■ **Data under study**
▬▬▬▬▬▬

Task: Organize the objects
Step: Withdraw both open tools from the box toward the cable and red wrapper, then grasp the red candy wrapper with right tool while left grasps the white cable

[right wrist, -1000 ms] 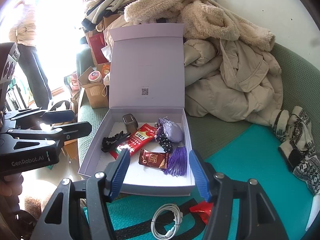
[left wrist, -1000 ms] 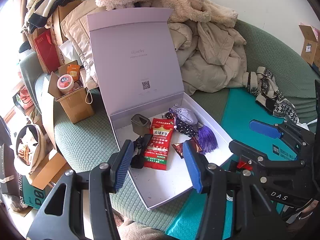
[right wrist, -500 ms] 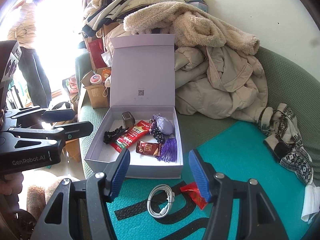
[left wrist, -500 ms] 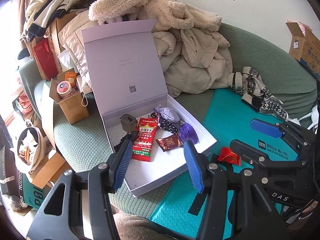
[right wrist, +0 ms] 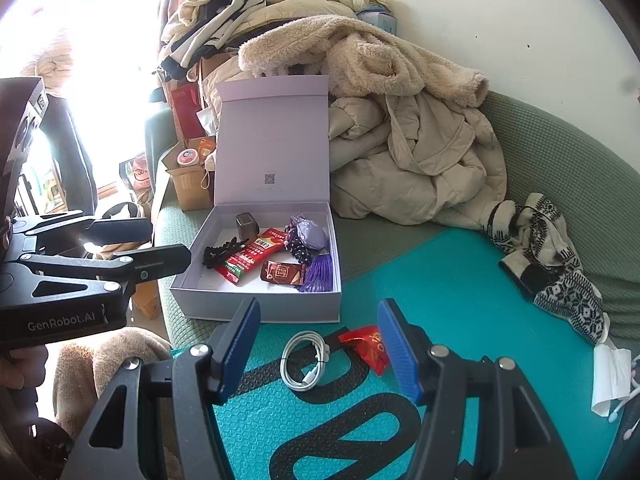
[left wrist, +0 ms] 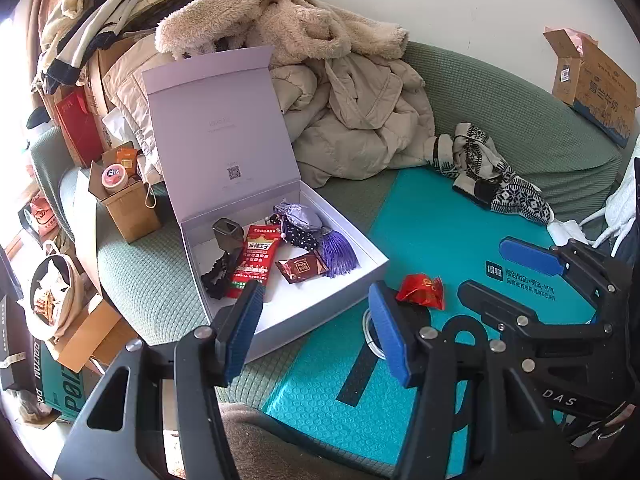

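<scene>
On the left, a small brown cardboard box (right wrist: pixel 191 188) holding a round pink-lidded jar (right wrist: pixel 187 157) stands on the green textured sofa (right wrist: pixel 560 168). Just right of it sits the pale lilac gift box (right wrist: pixel 256 308), its hinged lid (right wrist: pixel 272 140) upright against a heap of beige coats and a fleece blanket (right wrist: pixel 400 120).

Inside the box, from left to right, lie a black hair clip (right wrist: pixel 224 250), a dark grey squarish container (right wrist: pixel 246 226) at the back, a long red snack packet (right wrist: pixel 250 258), a small dark brown foil sachet (right wrist: pixel 282 273), a black polka-dot pouch (right wrist: pixel 299 246) under a crumpled lilac fabric piece (right wrist: pixel 310 232), and a purple tassel (right wrist: pixel 318 274) against the right wall.

In front of the box, on the teal foam mat (right wrist: pixel 460 300), a coiled white charging cable (right wrist: pixel 304 360) lies just left of a crumpled red foil wrapper (right wrist: pixel 370 346); the two are near but apart. Farther right a black-and-cream patterned knit garment (right wrist: pixel 548 260) lies at the mat's edge.

The left tool (left wrist: pixel 316 320) hovers over the near corner of the box, its blue pads moderately apart with nothing between them. The right tool (right wrist: pixel 318 344) hangs above the cable and wrapper, jaws likewise half spread and gripping nothing.
</scene>
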`<act>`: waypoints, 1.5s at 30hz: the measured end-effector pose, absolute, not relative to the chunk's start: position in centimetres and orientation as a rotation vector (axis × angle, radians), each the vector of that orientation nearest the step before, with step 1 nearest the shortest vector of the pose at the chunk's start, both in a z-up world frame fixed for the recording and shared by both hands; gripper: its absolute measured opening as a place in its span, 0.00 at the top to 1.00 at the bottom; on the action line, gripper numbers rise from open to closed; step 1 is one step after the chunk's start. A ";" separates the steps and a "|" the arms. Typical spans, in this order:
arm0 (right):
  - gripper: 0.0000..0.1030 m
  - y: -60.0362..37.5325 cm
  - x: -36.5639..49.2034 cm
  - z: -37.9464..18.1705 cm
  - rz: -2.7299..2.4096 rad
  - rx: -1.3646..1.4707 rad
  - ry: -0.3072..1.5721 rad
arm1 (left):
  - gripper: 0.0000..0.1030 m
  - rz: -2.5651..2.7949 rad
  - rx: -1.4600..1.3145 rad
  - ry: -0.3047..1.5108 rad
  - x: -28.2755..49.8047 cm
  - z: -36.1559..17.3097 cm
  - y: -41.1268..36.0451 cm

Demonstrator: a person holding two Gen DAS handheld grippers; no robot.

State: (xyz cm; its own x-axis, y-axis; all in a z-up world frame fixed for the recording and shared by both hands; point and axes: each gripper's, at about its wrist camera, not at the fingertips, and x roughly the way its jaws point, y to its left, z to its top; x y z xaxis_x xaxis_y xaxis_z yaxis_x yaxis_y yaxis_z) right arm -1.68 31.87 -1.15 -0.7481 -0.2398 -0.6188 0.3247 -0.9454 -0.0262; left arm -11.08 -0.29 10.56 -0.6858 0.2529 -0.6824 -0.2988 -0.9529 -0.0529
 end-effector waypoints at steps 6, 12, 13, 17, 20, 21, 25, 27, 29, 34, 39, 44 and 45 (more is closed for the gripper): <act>0.40 33.2 -0.3 -2.0 -2.686 0.940 0.177 | 0.47 2.618 -1.054 0.107 -9.2 10.2 1.1; 0.40 34.5 0.5 -4.0 -2.679 0.998 0.161 | 0.47 2.587 -1.065 0.105 -7.8 8.6 2.3; 0.40 34.8 0.5 -4.4 -2.675 1.009 0.157 | 0.47 2.579 -1.069 0.102 -7.7 8.2 2.5; 0.40 35.8 0.5 -6.2 -2.664 1.049 0.127 | 0.47 2.556 -1.114 0.109 -7.5 6.3 3.3; 0.40 36.6 0.1 -7.6 -2.652 1.082 0.100 | 0.47 2.532 -1.145 0.122 -7.5 4.9 3.7; 0.40 36.8 -0.1 -8.0 -2.650 1.093 0.093 | 0.47 2.525 -1.152 0.120 -7.6 4.5 3.8; 0.40 37.7 -0.8 -9.7 -2.639 1.134 0.060 | 0.47 2.504 -1.173 0.096 -8.3 3.1 4.2; 0.40 38.0 -1.1 -10.4 -2.631 1.145 0.049 | 0.47 2.507 -1.190 0.100 -8.8 2.4 4.3; 0.40 38.3 -1.6 -11.2 -2.626 1.170 0.046 | 0.47 2.494 -1.204 0.095 -9.3 1.6 4.5; 0.40 39.1 -3.0 -13.0 -2.627 1.240 0.035 | 0.47 2.475 -1.248 0.108 -10.5 -0.5 5.2; 0.40 39.7 -4.1 -14.3 -2.618 1.276 0.011 | 0.47 2.422 -1.304 0.108 -11.6 -2.8 6.4; 0.40 40.1 -5.3 -14.8 -2.621 1.287 0.023 | 0.47 2.379 -1.324 0.095 -12.8 -4.2 7.4; 0.40 40.1 -5.6 -14.9 -2.620 1.287 0.043 | 0.47 2.369 -1.324 0.082 -13.0 -4.4 7.5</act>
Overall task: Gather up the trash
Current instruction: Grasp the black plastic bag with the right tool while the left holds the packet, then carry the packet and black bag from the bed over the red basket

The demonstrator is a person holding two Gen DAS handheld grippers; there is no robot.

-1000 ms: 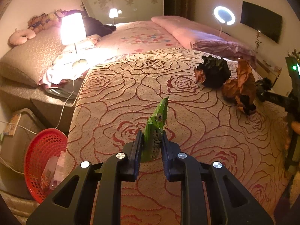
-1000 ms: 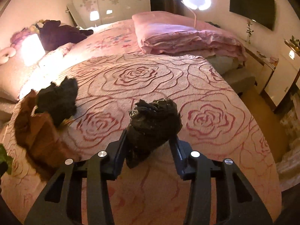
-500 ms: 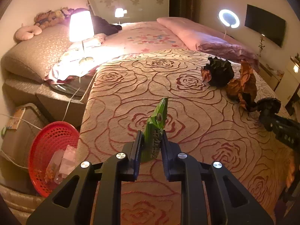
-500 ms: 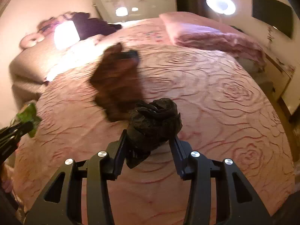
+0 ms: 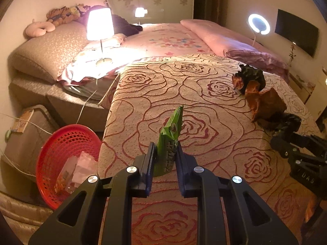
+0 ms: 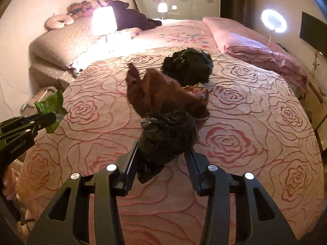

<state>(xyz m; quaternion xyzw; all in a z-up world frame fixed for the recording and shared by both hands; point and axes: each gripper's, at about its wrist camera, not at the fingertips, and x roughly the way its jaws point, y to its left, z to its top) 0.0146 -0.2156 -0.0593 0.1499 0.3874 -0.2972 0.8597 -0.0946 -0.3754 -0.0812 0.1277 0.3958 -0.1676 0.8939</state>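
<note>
- Since a second ago: black crumpled bag (image 6: 166,136) carried leftward across the bed (image 6: 255,183) in the right gripper (image 6: 161,159); brown paper wad (image 6: 163,96) and second black wad (image 6: 188,66), formerly off to the left of that view, now dead ahead. Red basket (image 5: 61,155) drawn further into the left view.
- Green wrapper (image 5: 169,140) clamped upright in the left gripper (image 5: 164,161), long axis pointing up and away from the camera, above the bed's left edge.
- Right gripper closed on the black crumpled bag, jaws wider apart, load bulging above them.
- Deciding relation: red basket on the floor, down-left of the left gripper, beside the bed; left hand judged nearer, right gripper (image 5: 290,140) well off to the right.
- Basket already holding pale packets.
- Print visible on the wrapper, not legible; faint lettering on the right gripper body, unreadable.
</note>
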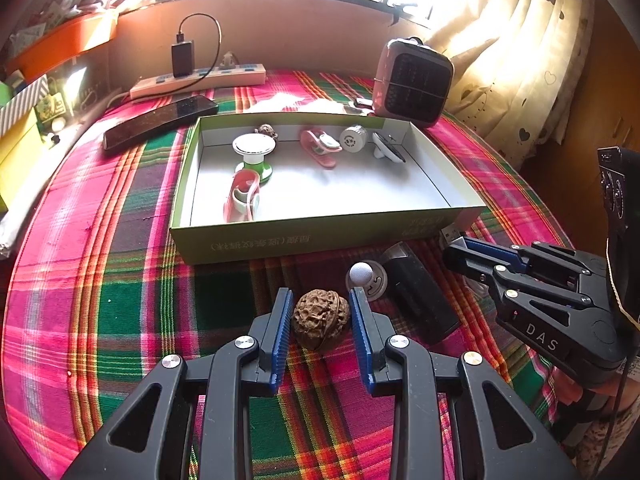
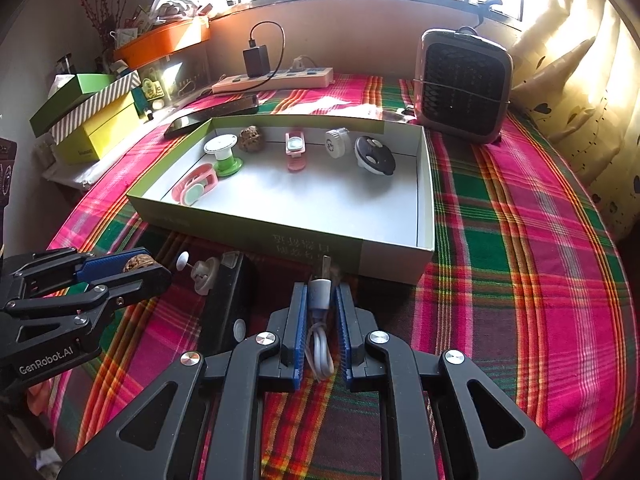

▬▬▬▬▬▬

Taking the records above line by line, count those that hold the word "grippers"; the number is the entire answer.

2